> _THE PROBLEM_: Which lines of the entries contain the word "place"? Please list them.

Stored data entries:

**********

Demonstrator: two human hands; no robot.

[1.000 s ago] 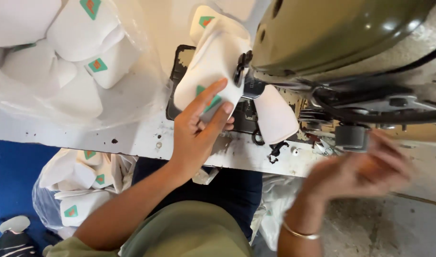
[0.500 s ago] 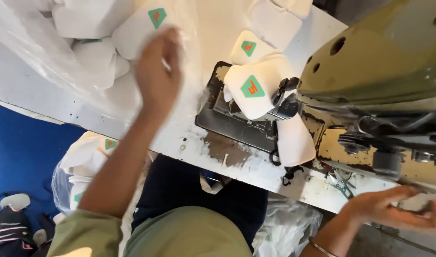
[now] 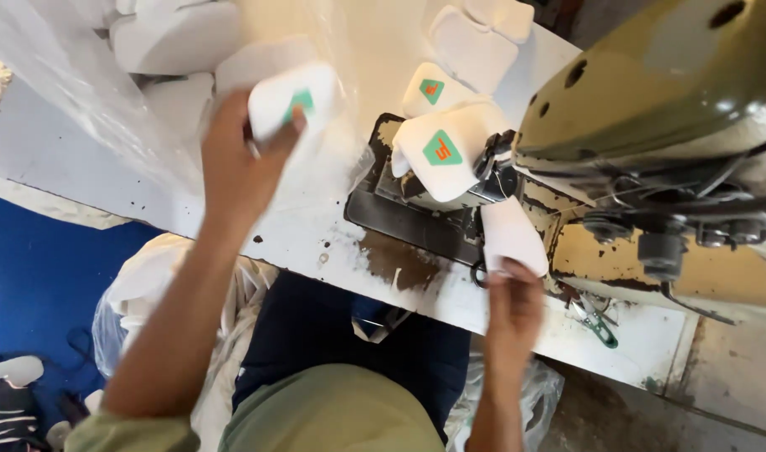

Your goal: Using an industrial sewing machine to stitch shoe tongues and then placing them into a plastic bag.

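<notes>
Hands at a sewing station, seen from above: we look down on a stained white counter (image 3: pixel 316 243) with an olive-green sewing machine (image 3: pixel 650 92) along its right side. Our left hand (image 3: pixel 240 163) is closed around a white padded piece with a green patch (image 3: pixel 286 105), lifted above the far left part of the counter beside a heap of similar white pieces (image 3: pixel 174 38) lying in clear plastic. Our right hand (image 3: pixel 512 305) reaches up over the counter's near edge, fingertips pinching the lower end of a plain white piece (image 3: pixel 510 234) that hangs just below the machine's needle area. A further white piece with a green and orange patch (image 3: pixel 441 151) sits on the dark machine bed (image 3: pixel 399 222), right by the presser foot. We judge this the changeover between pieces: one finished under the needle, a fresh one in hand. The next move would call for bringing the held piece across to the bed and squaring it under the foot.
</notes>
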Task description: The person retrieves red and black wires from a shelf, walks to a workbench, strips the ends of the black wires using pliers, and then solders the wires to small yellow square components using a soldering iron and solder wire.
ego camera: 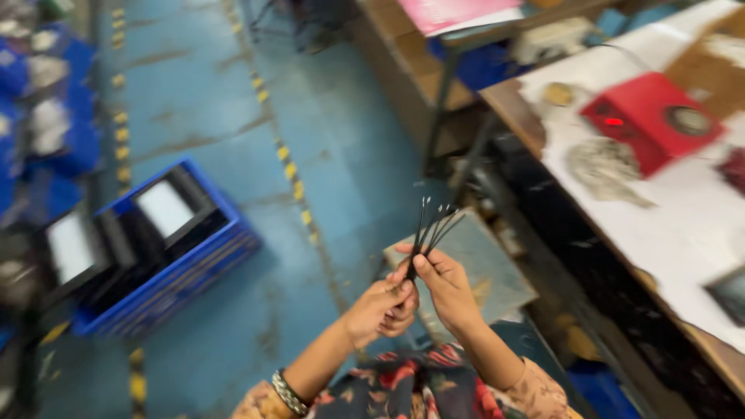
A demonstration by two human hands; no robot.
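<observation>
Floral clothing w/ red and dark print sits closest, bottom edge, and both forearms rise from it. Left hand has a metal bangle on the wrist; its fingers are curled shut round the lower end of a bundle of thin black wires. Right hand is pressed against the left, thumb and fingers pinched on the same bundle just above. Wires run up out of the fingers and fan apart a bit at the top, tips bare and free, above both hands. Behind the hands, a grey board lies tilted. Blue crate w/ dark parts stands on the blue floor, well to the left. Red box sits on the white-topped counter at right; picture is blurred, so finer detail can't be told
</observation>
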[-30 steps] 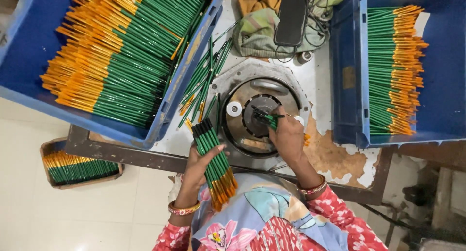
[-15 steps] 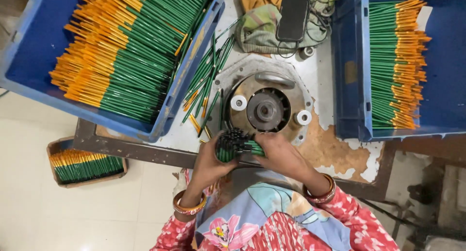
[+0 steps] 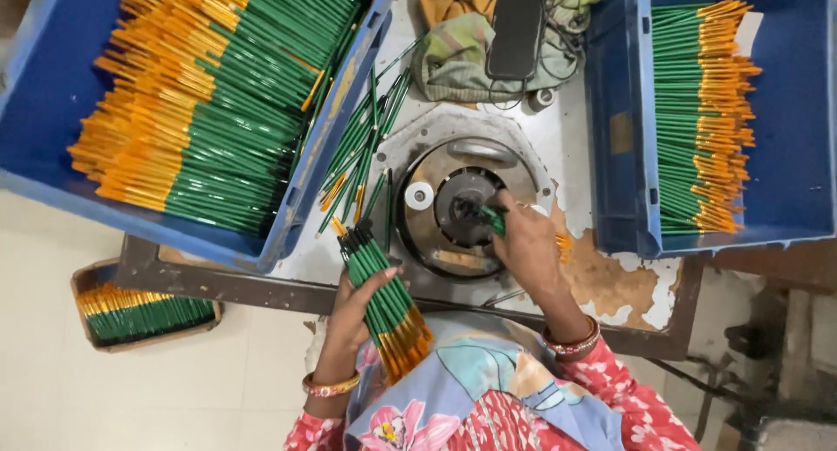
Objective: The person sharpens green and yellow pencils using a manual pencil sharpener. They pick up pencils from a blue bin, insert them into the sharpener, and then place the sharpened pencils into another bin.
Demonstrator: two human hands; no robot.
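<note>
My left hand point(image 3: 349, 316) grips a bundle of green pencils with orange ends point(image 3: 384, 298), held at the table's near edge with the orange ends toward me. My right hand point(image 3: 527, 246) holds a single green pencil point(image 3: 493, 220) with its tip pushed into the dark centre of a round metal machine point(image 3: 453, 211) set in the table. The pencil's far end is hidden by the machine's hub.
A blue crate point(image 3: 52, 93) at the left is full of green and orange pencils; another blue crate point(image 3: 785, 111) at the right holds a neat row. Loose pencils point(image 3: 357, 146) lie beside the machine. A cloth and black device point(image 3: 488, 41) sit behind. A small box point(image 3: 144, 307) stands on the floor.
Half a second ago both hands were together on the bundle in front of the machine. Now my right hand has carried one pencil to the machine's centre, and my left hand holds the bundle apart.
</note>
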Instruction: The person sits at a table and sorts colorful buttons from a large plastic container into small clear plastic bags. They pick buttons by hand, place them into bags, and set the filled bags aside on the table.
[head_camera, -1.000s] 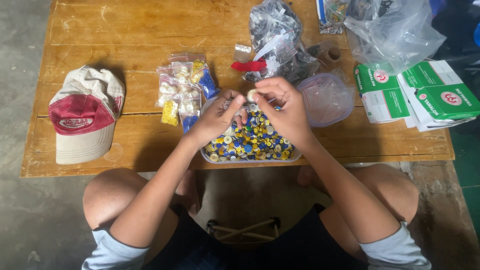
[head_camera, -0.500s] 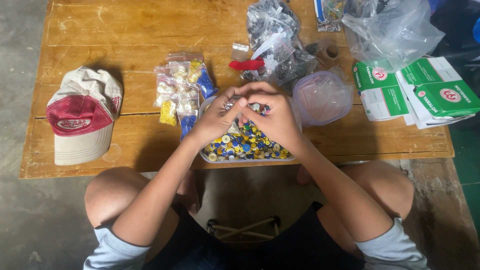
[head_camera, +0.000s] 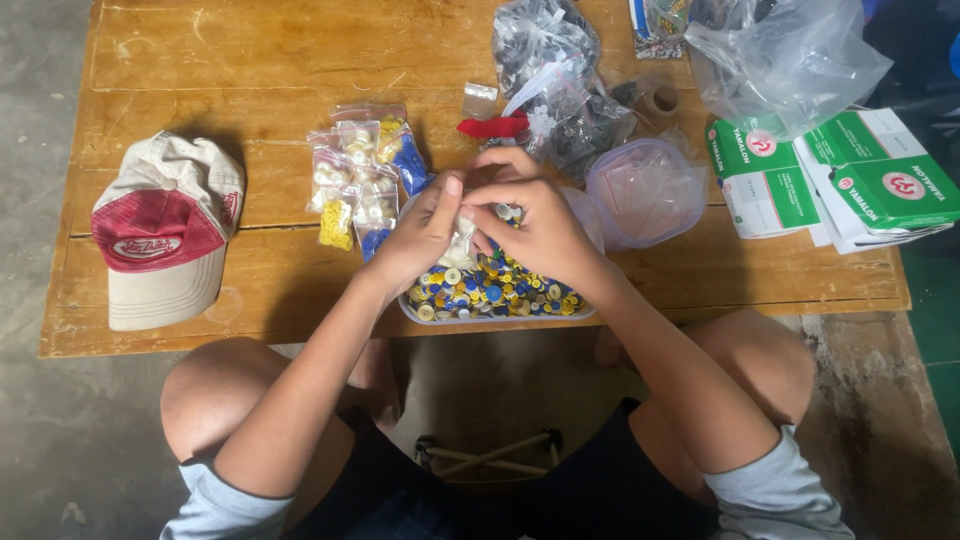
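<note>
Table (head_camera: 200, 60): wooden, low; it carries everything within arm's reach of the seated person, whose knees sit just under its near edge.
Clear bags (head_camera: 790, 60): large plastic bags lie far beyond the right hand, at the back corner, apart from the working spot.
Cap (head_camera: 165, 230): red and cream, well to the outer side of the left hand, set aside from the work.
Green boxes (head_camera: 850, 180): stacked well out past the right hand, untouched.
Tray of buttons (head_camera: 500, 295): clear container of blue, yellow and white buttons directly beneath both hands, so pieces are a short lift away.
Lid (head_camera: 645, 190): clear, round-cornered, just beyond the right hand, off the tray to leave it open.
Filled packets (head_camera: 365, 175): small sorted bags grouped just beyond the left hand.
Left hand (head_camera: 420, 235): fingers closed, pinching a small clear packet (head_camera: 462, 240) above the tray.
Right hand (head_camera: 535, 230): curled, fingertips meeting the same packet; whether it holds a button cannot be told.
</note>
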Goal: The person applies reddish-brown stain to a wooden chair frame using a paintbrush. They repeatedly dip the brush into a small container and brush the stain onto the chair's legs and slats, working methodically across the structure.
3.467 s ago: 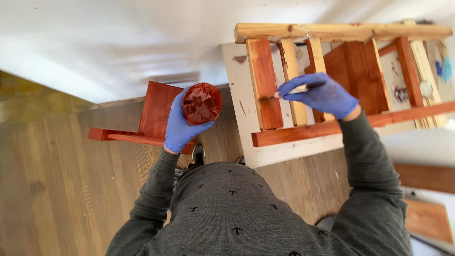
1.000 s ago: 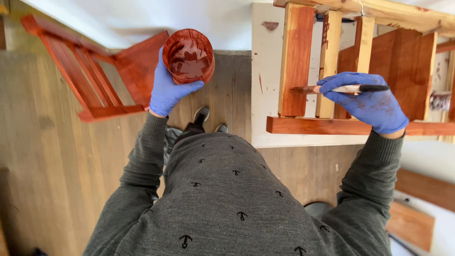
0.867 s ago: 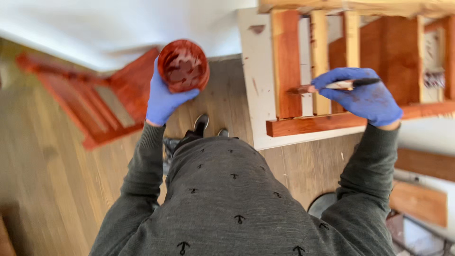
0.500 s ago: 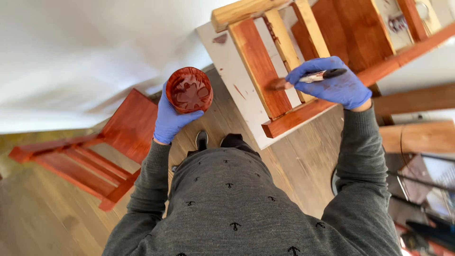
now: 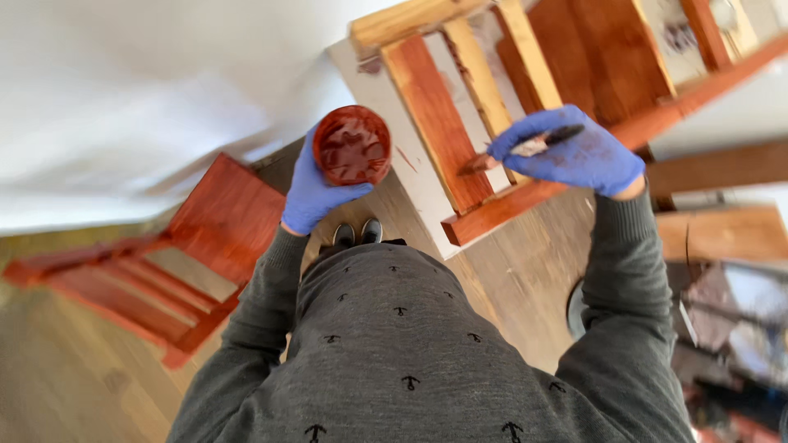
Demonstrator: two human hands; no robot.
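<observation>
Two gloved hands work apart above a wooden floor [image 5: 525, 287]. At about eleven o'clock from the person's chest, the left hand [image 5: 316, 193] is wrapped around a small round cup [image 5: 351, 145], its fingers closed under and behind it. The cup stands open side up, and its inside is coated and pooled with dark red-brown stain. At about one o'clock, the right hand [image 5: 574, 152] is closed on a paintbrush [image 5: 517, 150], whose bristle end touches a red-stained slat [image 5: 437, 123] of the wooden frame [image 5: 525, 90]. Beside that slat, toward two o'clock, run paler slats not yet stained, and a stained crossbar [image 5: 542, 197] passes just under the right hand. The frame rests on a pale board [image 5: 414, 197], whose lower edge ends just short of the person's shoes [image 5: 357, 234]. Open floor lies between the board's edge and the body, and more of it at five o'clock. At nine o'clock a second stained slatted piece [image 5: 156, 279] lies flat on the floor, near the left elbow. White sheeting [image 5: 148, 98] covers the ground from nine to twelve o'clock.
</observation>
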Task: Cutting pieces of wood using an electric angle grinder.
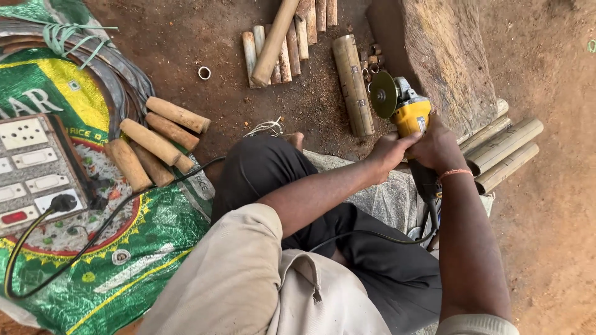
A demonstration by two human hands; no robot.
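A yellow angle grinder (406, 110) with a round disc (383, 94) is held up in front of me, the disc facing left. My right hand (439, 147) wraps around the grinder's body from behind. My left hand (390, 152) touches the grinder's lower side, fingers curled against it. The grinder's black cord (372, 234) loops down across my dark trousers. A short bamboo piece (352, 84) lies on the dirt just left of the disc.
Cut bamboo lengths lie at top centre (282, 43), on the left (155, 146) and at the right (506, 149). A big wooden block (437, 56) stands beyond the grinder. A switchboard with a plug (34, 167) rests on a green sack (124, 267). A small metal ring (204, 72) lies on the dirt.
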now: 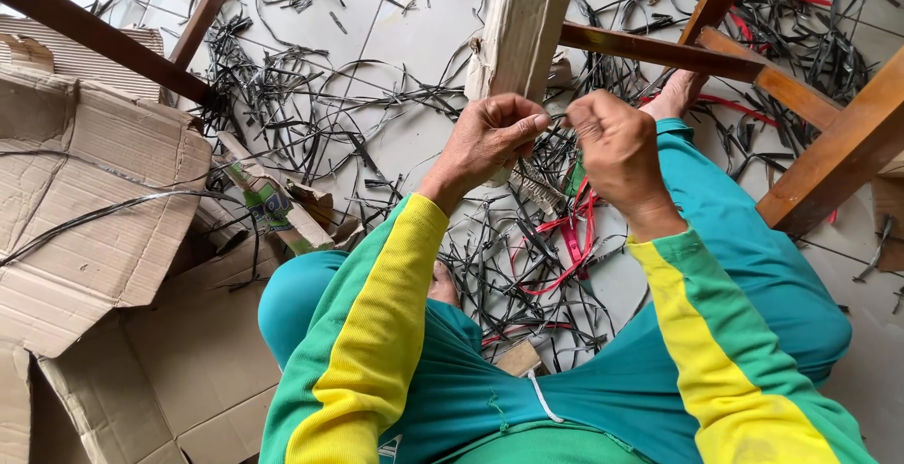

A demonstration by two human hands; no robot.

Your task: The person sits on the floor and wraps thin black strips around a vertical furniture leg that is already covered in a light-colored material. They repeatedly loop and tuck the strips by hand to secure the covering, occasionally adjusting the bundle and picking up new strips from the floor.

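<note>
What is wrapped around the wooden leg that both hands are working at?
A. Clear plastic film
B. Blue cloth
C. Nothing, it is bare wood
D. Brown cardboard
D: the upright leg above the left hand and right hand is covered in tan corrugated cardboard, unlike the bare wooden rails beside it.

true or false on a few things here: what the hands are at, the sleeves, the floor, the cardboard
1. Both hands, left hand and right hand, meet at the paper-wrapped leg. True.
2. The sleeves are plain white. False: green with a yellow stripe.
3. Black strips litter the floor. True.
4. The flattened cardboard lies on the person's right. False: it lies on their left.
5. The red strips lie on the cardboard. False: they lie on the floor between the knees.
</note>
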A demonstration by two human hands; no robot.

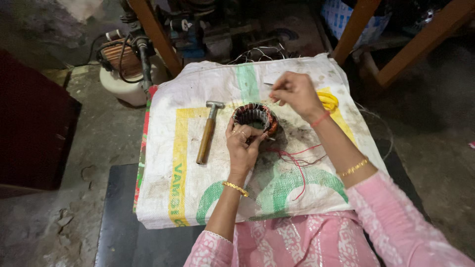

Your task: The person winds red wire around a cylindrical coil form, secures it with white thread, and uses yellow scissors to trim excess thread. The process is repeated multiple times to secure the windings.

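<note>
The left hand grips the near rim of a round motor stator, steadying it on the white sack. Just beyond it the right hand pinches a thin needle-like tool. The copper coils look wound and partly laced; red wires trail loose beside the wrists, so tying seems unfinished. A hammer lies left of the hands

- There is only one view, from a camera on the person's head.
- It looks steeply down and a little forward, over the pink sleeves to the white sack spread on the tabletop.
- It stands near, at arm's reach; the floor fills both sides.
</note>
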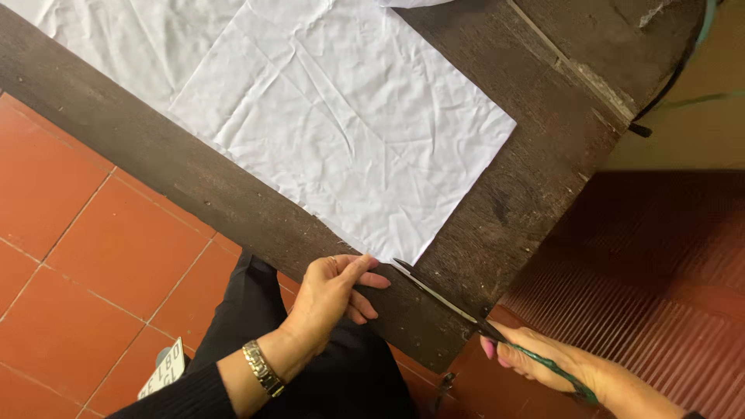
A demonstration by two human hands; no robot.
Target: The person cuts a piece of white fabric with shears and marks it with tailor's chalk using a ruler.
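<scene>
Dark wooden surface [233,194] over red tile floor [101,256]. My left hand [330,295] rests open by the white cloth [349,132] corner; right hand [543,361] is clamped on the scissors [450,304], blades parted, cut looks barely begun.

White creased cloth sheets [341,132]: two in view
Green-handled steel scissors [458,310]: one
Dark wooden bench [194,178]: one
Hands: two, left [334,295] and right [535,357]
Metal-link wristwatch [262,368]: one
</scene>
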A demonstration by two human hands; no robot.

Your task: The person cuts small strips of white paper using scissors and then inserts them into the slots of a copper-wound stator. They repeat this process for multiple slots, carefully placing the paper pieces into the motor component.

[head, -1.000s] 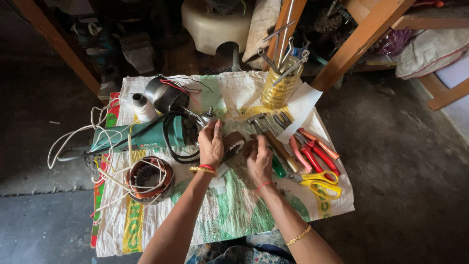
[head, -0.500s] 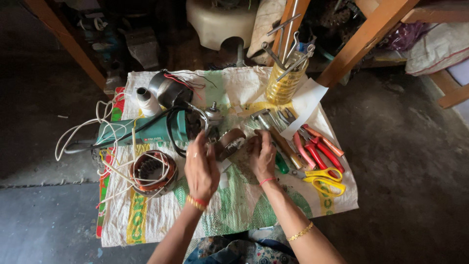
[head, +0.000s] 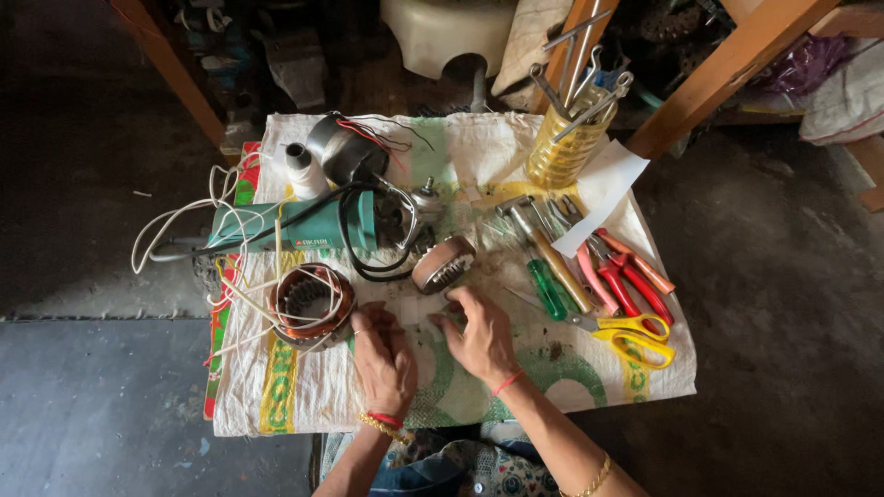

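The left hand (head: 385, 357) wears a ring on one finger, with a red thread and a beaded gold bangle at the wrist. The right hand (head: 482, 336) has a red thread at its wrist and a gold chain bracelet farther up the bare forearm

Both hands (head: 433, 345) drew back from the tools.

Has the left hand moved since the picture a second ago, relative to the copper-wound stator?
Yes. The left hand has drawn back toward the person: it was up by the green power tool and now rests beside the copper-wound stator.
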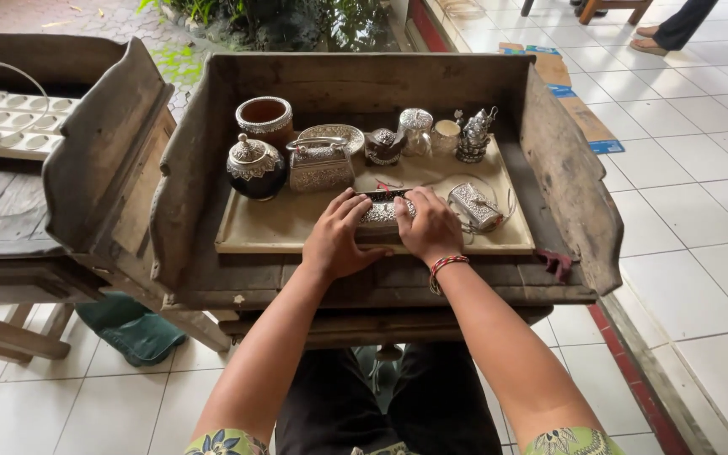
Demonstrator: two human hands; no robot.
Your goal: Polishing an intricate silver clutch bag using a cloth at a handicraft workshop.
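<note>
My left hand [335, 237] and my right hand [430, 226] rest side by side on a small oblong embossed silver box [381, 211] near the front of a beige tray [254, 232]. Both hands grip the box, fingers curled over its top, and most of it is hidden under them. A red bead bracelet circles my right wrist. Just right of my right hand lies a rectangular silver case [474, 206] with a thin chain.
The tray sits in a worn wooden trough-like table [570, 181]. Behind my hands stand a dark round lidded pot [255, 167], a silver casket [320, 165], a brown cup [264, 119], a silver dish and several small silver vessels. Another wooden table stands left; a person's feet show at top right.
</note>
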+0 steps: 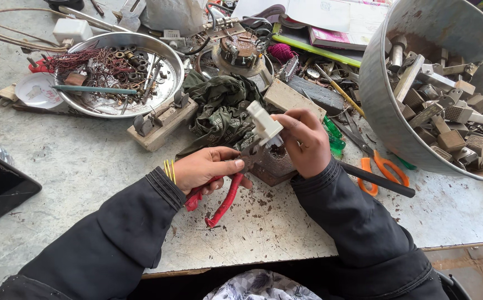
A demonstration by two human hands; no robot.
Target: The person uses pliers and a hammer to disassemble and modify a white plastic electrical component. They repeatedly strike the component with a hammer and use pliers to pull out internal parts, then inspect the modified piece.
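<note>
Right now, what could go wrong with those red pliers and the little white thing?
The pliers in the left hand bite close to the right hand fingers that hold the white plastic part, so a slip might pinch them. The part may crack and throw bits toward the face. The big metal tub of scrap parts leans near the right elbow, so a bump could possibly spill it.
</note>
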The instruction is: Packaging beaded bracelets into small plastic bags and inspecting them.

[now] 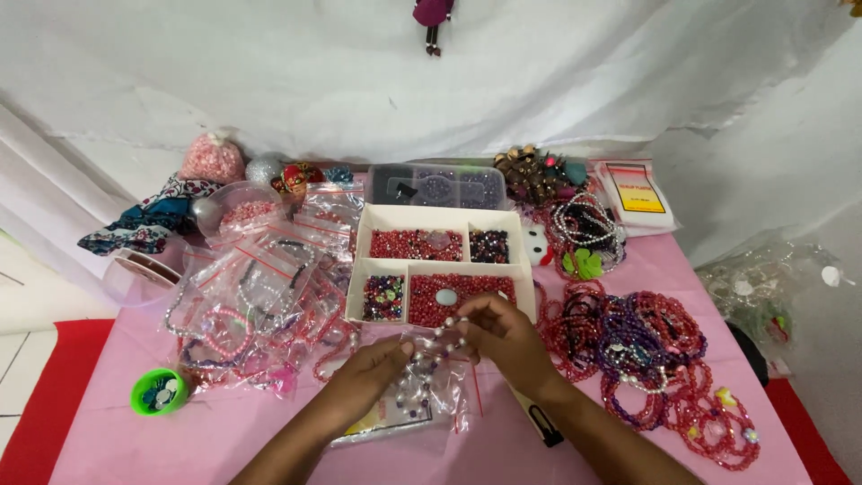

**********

> _OUTPUT FOR THIS EXERCISE_:
Objective: The person sharpens green and yellow pencils using a manual pencil sharpener. They pick up pencils from a blue bin, insert them into the sharpener, and then place the sharpened pencils into another bin.
Instruction: The person sits at a table and sorts colorful buttons from a large plastic container into small clear plastic bags. They pick buttons by hand, place them into bags, and set the filled bags aside on the table.

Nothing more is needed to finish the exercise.